• Task details
Below are entries; count the lines containing the string "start". The answer is that number alone.

Dataset excerpts
▬▬▬▬▬▬▬▬▬▬
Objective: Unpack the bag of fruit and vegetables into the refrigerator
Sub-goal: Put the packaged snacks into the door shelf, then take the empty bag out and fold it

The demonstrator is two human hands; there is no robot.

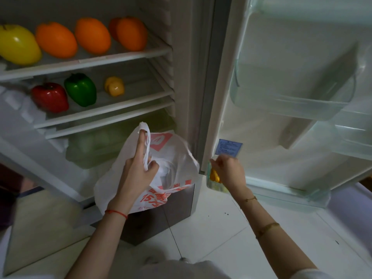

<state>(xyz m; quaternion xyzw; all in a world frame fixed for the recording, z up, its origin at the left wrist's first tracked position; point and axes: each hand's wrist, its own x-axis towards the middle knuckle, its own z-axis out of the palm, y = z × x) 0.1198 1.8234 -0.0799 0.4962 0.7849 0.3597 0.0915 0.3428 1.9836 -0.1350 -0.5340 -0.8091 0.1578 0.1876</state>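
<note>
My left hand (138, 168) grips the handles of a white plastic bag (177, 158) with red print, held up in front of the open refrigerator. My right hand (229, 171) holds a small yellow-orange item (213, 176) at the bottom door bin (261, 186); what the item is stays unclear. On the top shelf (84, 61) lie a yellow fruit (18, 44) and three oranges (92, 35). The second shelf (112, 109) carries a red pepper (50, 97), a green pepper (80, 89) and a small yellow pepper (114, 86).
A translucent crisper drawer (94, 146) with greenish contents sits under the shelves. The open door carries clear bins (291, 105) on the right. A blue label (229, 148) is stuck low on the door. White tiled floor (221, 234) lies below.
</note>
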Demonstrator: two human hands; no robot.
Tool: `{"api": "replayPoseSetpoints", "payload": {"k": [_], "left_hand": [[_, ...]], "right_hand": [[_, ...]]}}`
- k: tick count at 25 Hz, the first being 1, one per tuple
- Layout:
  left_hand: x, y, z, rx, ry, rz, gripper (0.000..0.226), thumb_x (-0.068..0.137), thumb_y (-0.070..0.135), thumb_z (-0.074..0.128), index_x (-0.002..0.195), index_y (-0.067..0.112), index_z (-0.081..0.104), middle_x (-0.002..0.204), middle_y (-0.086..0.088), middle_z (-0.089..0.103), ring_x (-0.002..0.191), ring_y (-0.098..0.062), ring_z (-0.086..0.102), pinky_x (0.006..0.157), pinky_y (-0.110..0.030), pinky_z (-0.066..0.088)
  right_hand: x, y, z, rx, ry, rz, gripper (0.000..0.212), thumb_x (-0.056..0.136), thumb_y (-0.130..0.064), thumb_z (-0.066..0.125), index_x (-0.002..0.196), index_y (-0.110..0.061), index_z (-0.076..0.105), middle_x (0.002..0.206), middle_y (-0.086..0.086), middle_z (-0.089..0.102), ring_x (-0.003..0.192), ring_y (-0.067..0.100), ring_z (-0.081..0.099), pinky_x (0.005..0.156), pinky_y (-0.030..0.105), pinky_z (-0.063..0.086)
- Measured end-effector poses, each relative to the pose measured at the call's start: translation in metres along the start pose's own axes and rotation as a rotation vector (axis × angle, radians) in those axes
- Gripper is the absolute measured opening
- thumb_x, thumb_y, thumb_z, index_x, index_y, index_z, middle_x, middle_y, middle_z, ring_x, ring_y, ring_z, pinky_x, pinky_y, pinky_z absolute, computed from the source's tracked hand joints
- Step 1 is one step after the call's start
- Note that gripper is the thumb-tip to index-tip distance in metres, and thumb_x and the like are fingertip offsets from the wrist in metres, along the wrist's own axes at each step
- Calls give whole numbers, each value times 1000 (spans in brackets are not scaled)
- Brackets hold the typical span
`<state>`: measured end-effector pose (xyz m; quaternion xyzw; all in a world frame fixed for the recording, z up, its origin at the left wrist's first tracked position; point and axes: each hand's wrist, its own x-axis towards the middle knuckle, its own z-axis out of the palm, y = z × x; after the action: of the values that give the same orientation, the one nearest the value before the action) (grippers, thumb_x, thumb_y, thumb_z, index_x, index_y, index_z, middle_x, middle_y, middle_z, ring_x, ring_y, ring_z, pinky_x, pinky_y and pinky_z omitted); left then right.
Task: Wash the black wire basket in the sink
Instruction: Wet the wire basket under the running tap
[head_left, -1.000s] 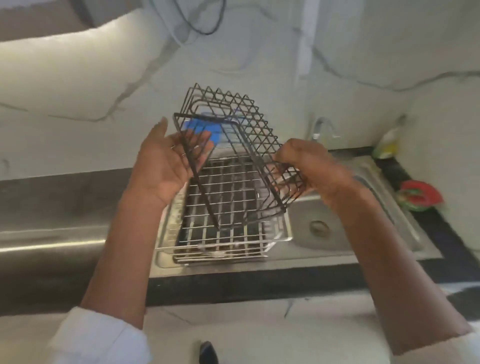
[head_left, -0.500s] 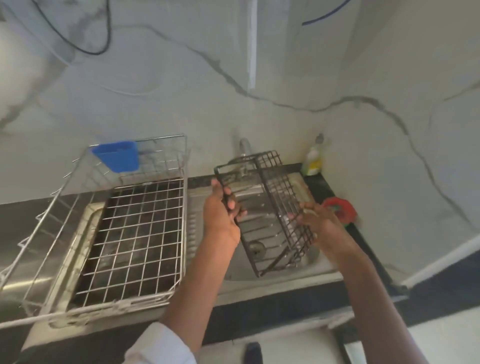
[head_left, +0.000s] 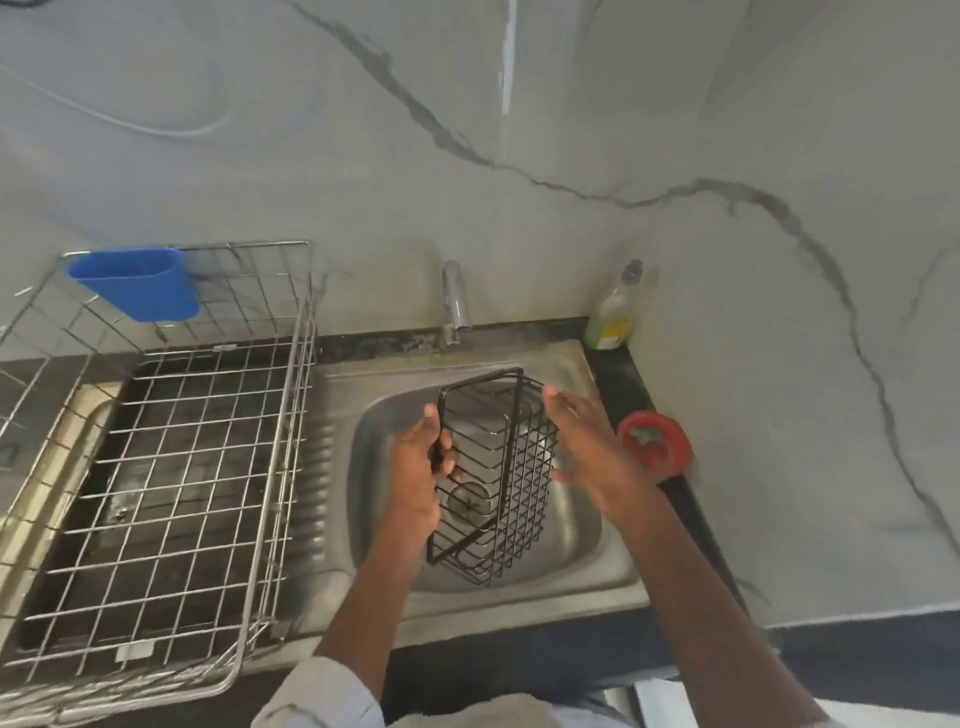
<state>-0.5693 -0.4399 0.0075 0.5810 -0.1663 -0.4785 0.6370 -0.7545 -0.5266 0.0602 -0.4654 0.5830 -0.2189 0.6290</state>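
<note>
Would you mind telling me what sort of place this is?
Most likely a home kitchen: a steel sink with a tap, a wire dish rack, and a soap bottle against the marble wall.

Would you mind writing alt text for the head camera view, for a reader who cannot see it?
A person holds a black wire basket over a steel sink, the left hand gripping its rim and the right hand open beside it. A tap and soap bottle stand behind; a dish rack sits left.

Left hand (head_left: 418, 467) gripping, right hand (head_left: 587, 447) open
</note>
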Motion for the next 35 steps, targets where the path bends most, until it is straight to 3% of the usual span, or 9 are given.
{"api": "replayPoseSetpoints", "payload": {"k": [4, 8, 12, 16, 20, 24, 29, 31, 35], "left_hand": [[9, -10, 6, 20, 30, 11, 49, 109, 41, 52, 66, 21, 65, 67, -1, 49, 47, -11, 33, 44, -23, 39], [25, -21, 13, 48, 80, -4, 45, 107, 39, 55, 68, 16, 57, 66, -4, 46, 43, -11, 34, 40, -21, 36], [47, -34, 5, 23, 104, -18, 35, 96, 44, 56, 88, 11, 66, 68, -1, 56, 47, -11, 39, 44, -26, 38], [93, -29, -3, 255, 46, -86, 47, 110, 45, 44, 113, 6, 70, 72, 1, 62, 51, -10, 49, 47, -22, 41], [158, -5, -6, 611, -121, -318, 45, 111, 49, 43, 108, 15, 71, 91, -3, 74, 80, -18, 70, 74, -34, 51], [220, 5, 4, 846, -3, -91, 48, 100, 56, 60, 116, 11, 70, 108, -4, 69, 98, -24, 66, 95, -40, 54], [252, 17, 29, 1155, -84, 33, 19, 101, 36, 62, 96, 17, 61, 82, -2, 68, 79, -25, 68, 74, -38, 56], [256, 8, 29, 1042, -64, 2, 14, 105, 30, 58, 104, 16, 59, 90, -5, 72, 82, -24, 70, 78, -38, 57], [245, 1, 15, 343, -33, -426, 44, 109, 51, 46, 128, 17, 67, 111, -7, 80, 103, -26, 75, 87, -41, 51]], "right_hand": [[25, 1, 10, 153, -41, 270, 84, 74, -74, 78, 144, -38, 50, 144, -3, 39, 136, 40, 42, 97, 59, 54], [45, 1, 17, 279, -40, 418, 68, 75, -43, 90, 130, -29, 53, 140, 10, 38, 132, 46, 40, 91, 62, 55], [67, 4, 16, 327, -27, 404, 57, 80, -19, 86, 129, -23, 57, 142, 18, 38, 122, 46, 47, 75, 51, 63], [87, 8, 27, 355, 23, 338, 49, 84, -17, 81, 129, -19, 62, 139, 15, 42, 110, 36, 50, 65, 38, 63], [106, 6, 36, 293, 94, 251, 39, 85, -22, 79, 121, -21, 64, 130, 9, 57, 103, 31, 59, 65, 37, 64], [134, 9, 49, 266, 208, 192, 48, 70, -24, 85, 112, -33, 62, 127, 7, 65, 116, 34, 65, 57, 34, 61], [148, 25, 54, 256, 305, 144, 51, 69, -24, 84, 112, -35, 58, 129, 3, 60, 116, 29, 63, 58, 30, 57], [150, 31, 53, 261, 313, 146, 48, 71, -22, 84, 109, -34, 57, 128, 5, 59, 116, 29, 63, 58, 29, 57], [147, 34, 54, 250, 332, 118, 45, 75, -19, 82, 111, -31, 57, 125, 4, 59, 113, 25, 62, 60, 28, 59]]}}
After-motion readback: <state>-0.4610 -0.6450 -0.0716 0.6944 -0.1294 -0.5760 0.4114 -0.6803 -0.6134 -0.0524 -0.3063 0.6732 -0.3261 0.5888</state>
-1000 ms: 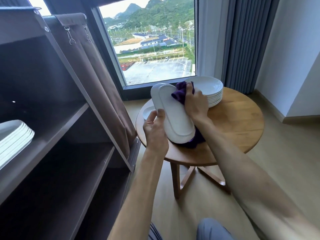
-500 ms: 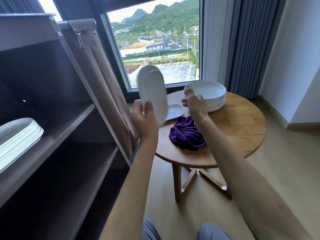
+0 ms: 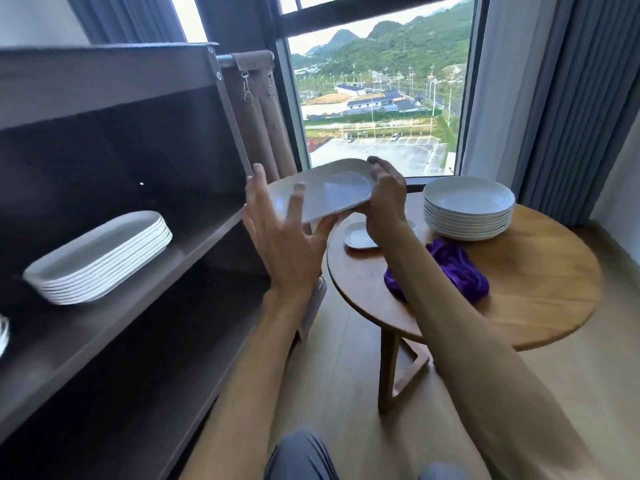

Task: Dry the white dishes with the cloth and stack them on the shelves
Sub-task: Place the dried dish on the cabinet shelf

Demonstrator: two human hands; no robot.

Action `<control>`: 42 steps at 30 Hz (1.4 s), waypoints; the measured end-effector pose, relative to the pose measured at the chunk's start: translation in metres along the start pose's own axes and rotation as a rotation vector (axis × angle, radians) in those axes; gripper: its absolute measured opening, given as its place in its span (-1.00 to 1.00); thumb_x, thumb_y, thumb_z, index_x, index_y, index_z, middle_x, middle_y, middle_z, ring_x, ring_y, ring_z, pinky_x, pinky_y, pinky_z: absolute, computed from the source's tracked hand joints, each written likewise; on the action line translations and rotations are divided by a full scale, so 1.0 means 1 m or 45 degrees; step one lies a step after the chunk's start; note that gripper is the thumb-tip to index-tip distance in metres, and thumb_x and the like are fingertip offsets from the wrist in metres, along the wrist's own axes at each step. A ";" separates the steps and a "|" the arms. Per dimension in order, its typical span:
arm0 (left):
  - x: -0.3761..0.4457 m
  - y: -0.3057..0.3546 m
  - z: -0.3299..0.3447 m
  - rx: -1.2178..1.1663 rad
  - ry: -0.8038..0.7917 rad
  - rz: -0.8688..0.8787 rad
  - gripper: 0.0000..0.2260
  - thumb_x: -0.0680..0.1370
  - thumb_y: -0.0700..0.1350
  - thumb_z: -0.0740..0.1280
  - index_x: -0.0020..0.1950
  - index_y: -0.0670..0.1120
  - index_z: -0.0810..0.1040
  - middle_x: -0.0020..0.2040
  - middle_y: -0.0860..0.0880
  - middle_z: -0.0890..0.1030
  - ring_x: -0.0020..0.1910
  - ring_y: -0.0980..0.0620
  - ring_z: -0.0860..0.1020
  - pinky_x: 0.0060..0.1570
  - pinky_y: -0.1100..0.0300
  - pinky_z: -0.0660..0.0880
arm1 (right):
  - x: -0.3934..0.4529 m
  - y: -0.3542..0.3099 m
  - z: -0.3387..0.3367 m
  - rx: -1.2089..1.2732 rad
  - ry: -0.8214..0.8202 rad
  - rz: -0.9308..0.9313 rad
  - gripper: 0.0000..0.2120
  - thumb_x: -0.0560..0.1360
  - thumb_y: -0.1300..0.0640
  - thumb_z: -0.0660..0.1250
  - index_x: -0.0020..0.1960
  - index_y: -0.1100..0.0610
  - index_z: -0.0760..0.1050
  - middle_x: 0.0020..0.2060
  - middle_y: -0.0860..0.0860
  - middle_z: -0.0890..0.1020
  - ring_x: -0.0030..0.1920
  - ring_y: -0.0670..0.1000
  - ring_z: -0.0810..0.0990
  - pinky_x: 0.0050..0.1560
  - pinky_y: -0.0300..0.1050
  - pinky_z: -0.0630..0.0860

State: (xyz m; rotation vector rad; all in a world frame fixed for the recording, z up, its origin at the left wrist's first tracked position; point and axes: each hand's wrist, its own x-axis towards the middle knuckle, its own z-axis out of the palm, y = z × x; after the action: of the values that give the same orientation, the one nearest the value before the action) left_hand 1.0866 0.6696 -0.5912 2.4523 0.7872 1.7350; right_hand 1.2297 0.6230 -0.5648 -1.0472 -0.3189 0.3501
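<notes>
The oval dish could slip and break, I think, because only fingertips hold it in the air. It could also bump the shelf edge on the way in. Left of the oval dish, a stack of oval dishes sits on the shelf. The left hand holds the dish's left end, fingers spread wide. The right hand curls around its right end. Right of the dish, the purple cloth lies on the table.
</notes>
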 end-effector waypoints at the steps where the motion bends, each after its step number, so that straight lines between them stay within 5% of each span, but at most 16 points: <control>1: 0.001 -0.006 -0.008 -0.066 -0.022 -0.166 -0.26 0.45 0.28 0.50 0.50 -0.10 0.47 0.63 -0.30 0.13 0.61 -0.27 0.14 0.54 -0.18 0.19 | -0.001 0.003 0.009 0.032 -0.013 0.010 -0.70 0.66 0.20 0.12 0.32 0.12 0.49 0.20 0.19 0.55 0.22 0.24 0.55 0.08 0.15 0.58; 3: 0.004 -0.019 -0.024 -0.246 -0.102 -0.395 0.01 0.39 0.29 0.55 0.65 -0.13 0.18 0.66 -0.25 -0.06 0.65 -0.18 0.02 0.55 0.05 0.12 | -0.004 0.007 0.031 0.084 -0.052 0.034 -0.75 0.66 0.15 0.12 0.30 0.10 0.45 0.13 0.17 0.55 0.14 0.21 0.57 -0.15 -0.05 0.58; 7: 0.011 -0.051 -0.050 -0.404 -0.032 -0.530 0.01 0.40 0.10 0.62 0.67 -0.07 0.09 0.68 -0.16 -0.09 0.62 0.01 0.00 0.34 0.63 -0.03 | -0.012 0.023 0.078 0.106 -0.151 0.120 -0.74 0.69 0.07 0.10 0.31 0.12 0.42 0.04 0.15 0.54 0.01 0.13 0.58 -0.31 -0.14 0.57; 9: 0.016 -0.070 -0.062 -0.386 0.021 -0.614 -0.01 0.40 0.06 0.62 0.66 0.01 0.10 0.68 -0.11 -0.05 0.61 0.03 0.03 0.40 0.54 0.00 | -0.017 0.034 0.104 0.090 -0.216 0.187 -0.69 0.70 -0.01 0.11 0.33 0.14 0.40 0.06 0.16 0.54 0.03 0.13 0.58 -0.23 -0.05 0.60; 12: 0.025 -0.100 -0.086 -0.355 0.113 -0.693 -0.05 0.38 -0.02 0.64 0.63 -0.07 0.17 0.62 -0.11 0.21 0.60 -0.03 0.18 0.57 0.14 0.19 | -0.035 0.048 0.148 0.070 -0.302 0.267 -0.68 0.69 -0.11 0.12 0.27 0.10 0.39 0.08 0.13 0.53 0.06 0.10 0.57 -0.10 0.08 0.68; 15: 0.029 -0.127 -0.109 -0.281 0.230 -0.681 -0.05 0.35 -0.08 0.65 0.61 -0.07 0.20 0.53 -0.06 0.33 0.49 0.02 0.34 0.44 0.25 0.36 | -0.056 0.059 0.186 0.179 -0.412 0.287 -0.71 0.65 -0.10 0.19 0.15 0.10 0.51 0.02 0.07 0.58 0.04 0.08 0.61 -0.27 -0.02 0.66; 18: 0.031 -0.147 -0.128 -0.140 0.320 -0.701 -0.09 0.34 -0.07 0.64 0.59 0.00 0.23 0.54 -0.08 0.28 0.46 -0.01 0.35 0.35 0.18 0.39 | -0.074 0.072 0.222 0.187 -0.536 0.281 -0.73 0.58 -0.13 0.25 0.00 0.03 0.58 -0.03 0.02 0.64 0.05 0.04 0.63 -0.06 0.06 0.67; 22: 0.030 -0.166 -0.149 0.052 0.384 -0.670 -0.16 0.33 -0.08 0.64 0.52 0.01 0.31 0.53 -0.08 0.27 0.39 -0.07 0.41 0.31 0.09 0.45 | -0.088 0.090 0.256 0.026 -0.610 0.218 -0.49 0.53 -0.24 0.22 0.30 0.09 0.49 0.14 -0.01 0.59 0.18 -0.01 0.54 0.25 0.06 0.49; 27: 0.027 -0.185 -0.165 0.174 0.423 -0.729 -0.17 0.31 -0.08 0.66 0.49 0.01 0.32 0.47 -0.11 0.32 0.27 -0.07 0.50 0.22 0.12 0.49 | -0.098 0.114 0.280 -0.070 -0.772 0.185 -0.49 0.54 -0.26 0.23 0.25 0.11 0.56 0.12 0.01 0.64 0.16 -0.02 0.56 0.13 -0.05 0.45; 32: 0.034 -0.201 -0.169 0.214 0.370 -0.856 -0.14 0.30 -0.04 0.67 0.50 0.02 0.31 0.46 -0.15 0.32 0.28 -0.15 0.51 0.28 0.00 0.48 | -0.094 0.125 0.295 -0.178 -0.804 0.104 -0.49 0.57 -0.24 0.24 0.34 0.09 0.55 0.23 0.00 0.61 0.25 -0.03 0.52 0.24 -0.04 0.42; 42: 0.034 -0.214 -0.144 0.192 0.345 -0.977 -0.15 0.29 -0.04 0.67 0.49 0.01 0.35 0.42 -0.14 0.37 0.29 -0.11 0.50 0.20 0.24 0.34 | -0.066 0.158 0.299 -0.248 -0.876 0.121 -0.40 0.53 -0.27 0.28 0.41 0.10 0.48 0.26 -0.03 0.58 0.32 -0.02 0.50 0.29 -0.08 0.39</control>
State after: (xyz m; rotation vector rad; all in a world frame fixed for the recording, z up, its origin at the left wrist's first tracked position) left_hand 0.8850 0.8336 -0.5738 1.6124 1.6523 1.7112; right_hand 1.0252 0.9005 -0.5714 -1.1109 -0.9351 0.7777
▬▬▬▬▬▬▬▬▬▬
• Output below
3